• [TASK REQUIREMENTS]: Copy out every line of the listing in which "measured" appears.

-- Opening Marker --

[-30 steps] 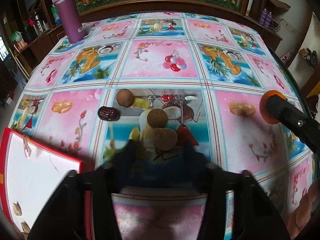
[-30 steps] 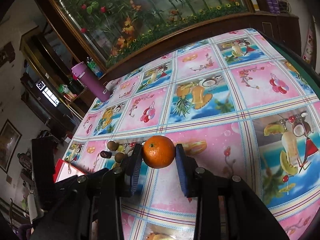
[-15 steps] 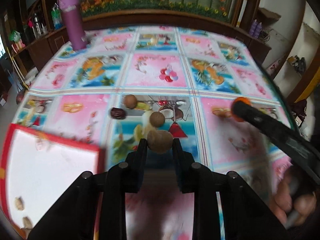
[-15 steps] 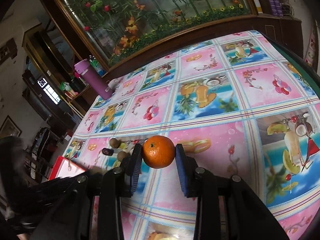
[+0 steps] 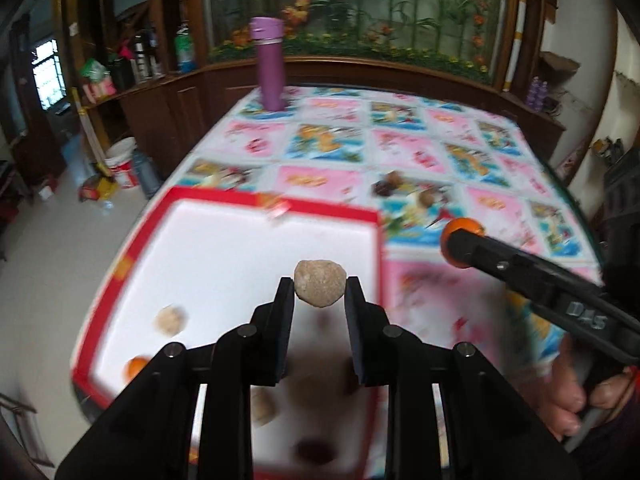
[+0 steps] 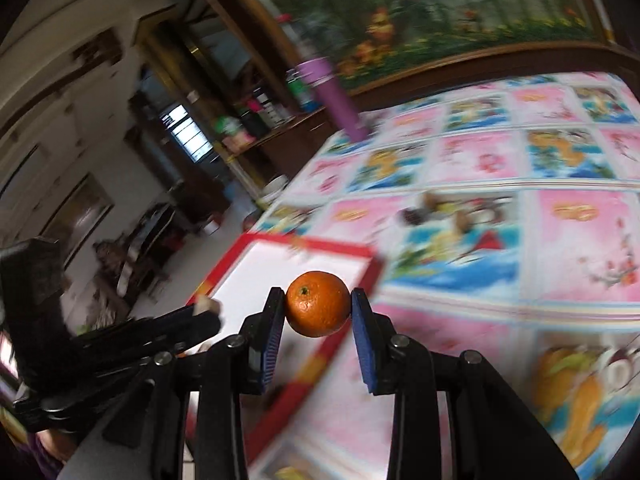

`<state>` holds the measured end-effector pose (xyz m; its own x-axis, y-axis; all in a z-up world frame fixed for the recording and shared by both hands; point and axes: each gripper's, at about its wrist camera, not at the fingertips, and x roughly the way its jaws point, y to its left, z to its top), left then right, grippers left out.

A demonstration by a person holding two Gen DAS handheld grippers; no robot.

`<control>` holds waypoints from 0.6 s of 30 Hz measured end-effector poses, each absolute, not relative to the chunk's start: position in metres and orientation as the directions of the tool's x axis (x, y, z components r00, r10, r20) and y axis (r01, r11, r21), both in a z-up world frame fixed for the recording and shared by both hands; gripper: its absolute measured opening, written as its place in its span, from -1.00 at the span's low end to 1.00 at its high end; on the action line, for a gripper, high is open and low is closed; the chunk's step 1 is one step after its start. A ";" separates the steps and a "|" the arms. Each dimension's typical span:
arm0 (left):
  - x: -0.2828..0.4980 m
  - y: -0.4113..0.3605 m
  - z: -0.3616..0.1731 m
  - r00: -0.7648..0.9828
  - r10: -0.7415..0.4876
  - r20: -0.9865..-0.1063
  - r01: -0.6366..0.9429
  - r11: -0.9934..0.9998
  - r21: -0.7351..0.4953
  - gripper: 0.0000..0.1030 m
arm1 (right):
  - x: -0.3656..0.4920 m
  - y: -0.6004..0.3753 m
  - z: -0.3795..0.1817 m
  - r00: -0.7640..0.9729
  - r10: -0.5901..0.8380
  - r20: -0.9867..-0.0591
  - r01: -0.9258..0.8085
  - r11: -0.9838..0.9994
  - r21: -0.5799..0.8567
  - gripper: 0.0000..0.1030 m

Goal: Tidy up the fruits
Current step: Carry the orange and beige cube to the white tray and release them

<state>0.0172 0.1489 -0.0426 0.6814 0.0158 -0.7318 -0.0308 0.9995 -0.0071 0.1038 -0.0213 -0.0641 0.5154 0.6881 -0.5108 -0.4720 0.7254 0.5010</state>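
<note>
Grippers over a table covered with a fruit-print cloth. Left gripper, jaws nearly closed, clamps a tan, lumpy walnut-like fruit above the white floor of a red-rimmed tray. Inside the tray lie another tan fruit and a small orange piece. Right gripper, held by a hand, grips an orange between its blue pads above the tray's near corner. Three small brown fruits, blurred, lie on the cloth beyond the tray. A purple bottle stands upright at the table's far edge.
</note>
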 end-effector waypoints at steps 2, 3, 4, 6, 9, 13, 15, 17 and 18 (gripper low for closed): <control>0.005 0.165 -0.049 0.674 0.026 -0.738 -0.047 0.999 -0.007 -0.47 | 0.091 -0.001 -0.062 0.505 0.692 -0.517 -0.510 0.722 0.468 -0.38; 0.001 0.171 -0.050 0.673 0.036 -0.738 -0.057 0.998 -0.004 -0.47 | 0.086 0.005 -0.063 0.500 0.692 -0.520 -0.520 0.721 0.459 -0.38; -0.004 0.177 -0.052 0.675 0.052 -0.736 -0.072 0.997 0.005 -0.47 | 0.081 0.013 -0.065 0.493 0.694 -0.525 -0.529 0.718 0.452 -0.38; -0.012 0.189 -0.053 0.682 0.081 -0.727 -0.099 0.995 0.019 -0.47 | 0.075 0.023 -0.069 0.484 0.691 -0.536 -0.538 0.719 0.440 -0.38; -0.021 0.203 -0.058 0.683 0.080 -0.726 -0.114 0.993 0.002 -0.47 | 0.069 0.038 -0.077 0.463 0.680 -0.568 -0.547 0.724 0.421 -0.38; -0.026 0.212 -0.066 0.676 0.072 -0.733 -0.117 0.993 -0.011 -0.47 | 0.060 0.057 -0.085 0.440 0.671 -0.596 -0.568 0.722 0.394 -0.38; -0.028 0.215 -0.071 0.670 0.077 -0.739 -0.123 0.992 -0.008 -0.47 | 0.055 0.064 -0.087 0.440 0.663 -0.605 -0.577 0.725 0.375 -0.38; -0.029 0.219 -0.073 0.667 0.078 -0.741 -0.129 0.992 -0.012 -0.47 | 0.051 0.071 -0.090 0.432 0.658 -0.616 -0.590 0.723 0.359 -0.37; -0.031 0.221 -0.074 0.668 0.076 -0.740 -0.128 0.992 -0.014 -0.47 | 0.049 0.074 -0.091 0.430 0.656 -0.620 -0.593 0.724 0.354 -0.37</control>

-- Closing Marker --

• [TASK SOLUTION]:
`<state>` holds the measured end-effector pose (xyz m; its own x-axis, y-axis; all in a z-up world frame fixed for the recording and shared by both hands; point and axes: each gripper's, at about its wrist camera, not at the fingertips, and x roughly the way its jaws point, y to its left, z to its top), left then right, grippers left out.
`<control>` holds waypoints from 0.6 s of 30 Hz measured end-effector poses, each absolute, not relative to the chunk's start: position in metres and orientation as the directions of the tool's x axis (x, y, z components r00, r10, r20) and y axis (r01, r11, r21), both in a z-up world frame fixed for the recording and shared by both hands; gripper: its absolute measured opening, written as its place in its span, from -1.00 at the span's low end to 1.00 at its high end; on the action line, for a gripper, high is open and low is closed; the chunk's step 1 is one step after its start. A ";" separates the steps and a "|" the arms. Each dimension's typical span:

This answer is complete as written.